E’ finita così con Visca che con un tempismo degno del miglior Cavallin abbandonava tutti senza naturalmente pagare il campo (altrimenti non si spiegherebbero le analogie con Cavallin), per poi ritrovarlo ai giardini col suo amico Danilo la sassetta a scambiare quattro chiacchiere. E’ finita con il nostro capo tifoso Germano Di Giorgio, che raccontava dei suoi 400 Km con 20000£ di benzina. E’ finita con Pietro Lestingi che prometteva che per quest’anno non avrebbe seguito più partite di calcetto, ma dando appuntamento al prossimo anno (bella forza!!!). E’ finita con Foglietta che prometteva che il prossimo torneo lo vinceremo insieme.
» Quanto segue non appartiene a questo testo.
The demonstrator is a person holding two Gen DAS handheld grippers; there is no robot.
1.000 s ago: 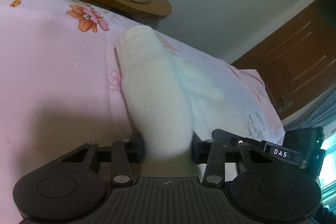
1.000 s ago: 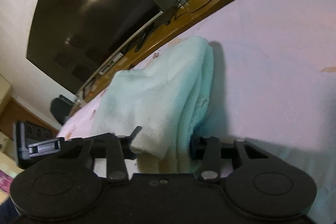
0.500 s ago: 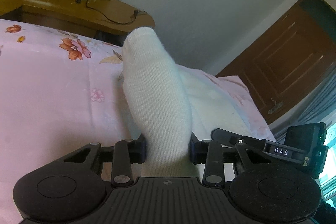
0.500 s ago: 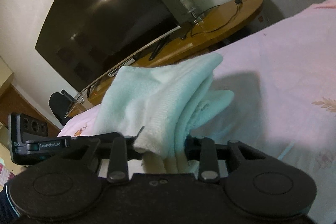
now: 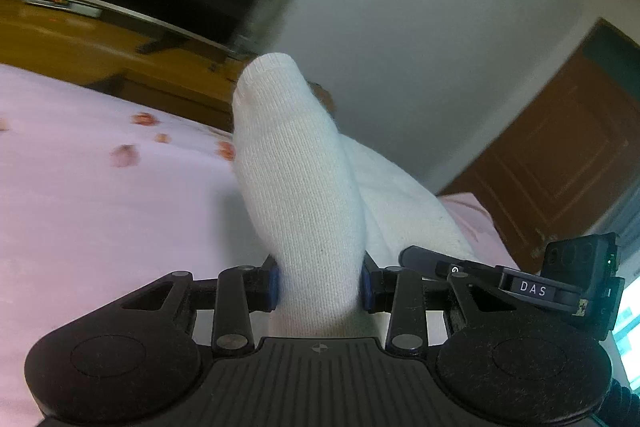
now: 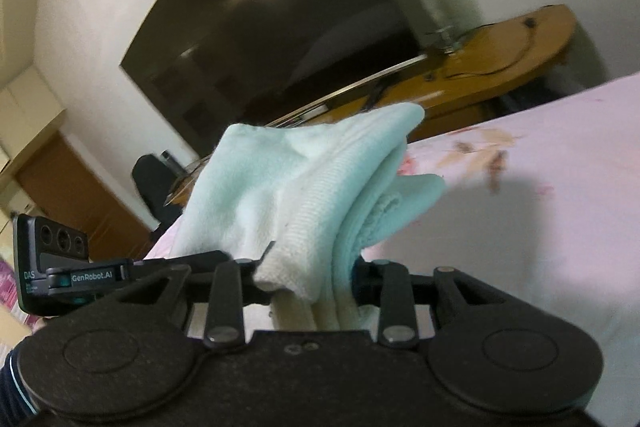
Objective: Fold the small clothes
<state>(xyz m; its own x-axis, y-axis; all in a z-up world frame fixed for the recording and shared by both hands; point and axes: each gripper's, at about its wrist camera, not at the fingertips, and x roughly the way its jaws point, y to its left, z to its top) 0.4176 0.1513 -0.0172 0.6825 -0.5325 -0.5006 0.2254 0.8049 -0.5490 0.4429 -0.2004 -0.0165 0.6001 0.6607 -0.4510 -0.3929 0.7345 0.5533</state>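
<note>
A white knitted sock (image 5: 304,195) sticks up between the fingers of my left gripper (image 5: 319,283), which is shut on it and holds it above the pink bedsheet (image 5: 100,219). In the right wrist view my right gripper (image 6: 308,277) is shut on the other end of the sock (image 6: 304,187), which looks pale mint there and is bunched in folds with a ribbed cuff. The sock hangs lifted off the pink sheet (image 6: 540,207). The right gripper (image 5: 560,287) shows at the lower right of the left wrist view, and the left gripper (image 6: 52,267) at the left of the right wrist view.
A long wooden TV bench (image 6: 500,67) with cables stands beyond the bed's far edge. A large dark TV (image 6: 260,27) hangs above it. A brown wooden door (image 5: 560,155) is at the right in the left wrist view. A dark chair (image 6: 154,187) stands by the bed.
Both grippers have lifted and tilted upward with the sock, which has come up off the sheet. More wall and TV are in view now.
</note>
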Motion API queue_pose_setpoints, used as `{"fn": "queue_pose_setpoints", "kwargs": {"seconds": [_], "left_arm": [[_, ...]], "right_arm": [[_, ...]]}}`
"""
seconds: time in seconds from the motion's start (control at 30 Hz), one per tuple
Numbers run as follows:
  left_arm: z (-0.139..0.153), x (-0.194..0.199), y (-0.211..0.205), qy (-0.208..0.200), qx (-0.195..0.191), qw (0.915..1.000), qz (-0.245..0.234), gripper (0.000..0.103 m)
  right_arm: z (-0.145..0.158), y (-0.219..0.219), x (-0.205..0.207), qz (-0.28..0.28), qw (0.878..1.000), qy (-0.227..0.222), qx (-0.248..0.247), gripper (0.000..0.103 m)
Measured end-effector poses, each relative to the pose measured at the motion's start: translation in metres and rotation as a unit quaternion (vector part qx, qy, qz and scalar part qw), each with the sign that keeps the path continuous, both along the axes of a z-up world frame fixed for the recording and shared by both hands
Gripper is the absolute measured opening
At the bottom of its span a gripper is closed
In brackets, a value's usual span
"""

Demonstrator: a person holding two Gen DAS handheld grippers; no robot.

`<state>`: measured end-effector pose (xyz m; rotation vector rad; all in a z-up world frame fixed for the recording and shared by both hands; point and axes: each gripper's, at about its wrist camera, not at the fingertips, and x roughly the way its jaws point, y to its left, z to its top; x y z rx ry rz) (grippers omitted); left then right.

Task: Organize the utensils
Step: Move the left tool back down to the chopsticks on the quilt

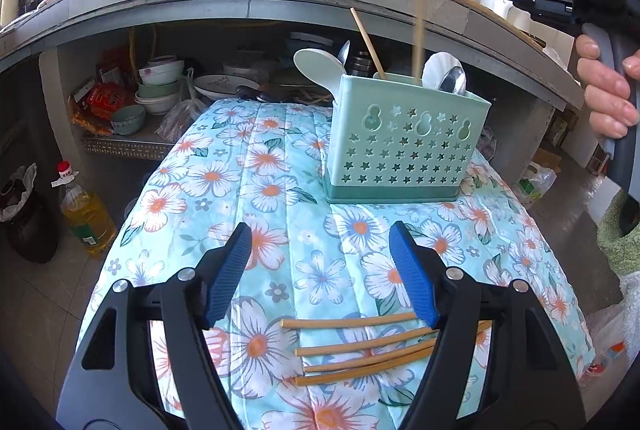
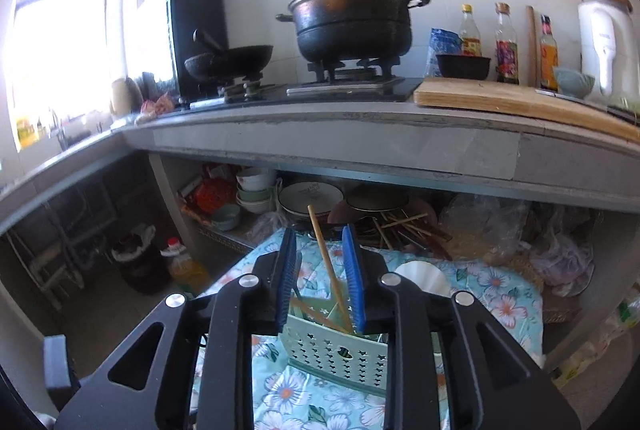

Quindi si sono spente le luci sui campi di gioco, ma quanto ci sono costate tenerle accese.

 

 

 


 

 

 

 

 

P.S. - un ringraziamento al presidente onorario della squadra,colui che finanziandoci ha dato vita non solo alle partite dell’atletico ma anche alla riedizione speciale di questo giornale.

Un altro ringraziamento è invece a titolo strettamente personale. Ebbene il nostro azionista assoluto della società, nonché sponsor, nonché presidente onorario, s’è presentato alle gare dell’Atletico in una sola circostanza, la più tragica per quanto riguarda la mia persona, il giorno famoso del CRACK!!!

Forse era meglio se rimaneva a casa!!!